March, 2011

Five Proposals for a New Housing Finance System in the United States

The government-sponsored enterprises (GSEs), Fannie Mae and Freddie Mac dominated the U.S. mortgage market for almost 40 years. When the U.S. mortgage and housing markets crashed in 2008, however, these two GSEs survived only due to government bailout and conservatorship, and U.S. taxpayers could end up paying as much as $400 billion for rescuing just these two GSEs.

Although the financial crash devastated the GSEs, they and other government entities continued to expand their roles in the U.S. market. During 2009 and 2010, GSEs guaranteed as much as 70 percent of mortgage market activity. Other government programs guaranteed an additional 25 percent.

In light of this dominance, some commentators suggest that a private market for U.S. mortgages is no longer possible. Others argue that heavily subsidized government programs have crowded out private providers, making actual competition impossible. The five papers presented here look beyond the crisis to present various proposals for the long-term reform of the U.S. mortgage market.

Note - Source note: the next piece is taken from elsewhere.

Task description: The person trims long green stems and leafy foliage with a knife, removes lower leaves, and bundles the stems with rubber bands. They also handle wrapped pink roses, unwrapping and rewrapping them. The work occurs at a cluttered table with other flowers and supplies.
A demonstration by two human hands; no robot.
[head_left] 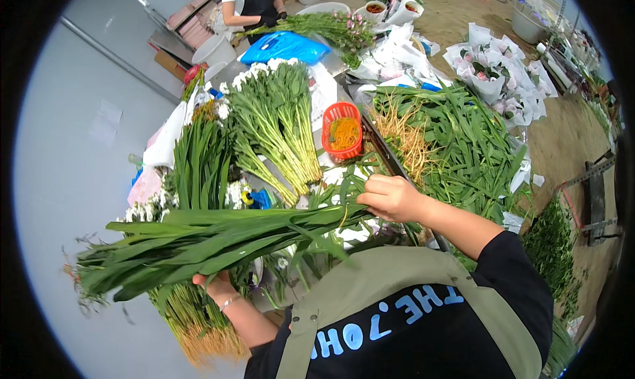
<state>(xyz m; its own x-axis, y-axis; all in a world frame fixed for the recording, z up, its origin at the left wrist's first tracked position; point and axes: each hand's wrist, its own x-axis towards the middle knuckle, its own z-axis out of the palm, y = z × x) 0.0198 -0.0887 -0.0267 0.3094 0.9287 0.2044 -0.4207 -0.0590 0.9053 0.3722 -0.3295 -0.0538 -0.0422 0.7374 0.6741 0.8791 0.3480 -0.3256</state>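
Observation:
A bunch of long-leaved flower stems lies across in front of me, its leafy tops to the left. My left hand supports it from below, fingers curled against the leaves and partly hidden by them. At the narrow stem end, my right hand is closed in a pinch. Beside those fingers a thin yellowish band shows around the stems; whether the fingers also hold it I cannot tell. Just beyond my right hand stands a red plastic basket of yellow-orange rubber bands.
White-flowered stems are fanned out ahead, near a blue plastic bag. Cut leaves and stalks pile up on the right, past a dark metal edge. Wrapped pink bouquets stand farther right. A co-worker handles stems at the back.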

  • Government-sponsored enterprises (GSEs, Fannie Mae and Freddie Mac) are unsustainable—the expected costs they create for U.S. taxpayers far exceed their expected benefits. The question is then how to reorganize the U.S. mortgage market in the absence of GSEs. This paper focuses on a specific mortgage market reform proposal to abolish the GSEs and substitute privative market incentives for mortgage originators, securitizers, and investors, while retaining the FHA and HUD programs in support of lower-income and first-time homebuyers. The paper assembles data showing that stable housing and mortgage activity can be sustained with minimal governmental intervention, including data that demonstrate the success of European housing and mortgage markets that operate with little government intervention.

    March 1, 2011
  • The insolvencies and conservatorships of Fannie Mae and Freddie Mac in September 2008 have clearly established the inappropriateness of the “government-sponsored enterprise” (GSE) model for residential mortgage finance in the U.S. Two-and-a-half years later, however, the “$5 trillion question”—how to replace their presence in the secondary mortgage market—remains an open question.

    March 1, 2011
  • Implicit in most of the proposals for reforming the U.S. housing finance system is the idea that mortgage-backed securities (MBS) backed by U.S. mortgages cannot be sold unless they are issued by a government-sponsored enterprise (GSE), a U.S. government agency, or are otherwise guaranteed by the U.S. government. This paper argues that continuing U.S. government involvement in the housing finance system will inevitably involve serious losses for the taxpayers, and that a U.S. housing finance system would function well without GSEs or any other form of government financial support simply by ensuring that the mortgages allowed entry into the securitization system are of good quality.

    Peter Wallison
    March 1, 2011
  • This paper offers two alternatives to reforming Freddie Mac and Fannie Mae, the government-sponsored
    enterprises (GSEs). One approach, the “devil you know” strategy, would restore the status quo ante,
    meaning that Freddie Mac and Fannie Mae would be returned to the investing public as private
    corporations with government backing, able to purchase loans for securities and able to hold securities
    in portfolio, subject to limits on loan amounts and subject to safety-and-soundness regulation. The other
    approach, the “Jimmy Stewart banker” strategy, would get the government out of the mortgage-guarantee
    business and let the mortgage market evolve in a decentralized way. In this system, mortgage lending
    would return to local banks, which would retain the loans that they originate.

    Arnold Kling
    March 1, 2011
  • Can the private sector offer a less costly alternative to Fannie and Freddie that requires far less government involvement in the housing and mortgage market? This paper argues that it can.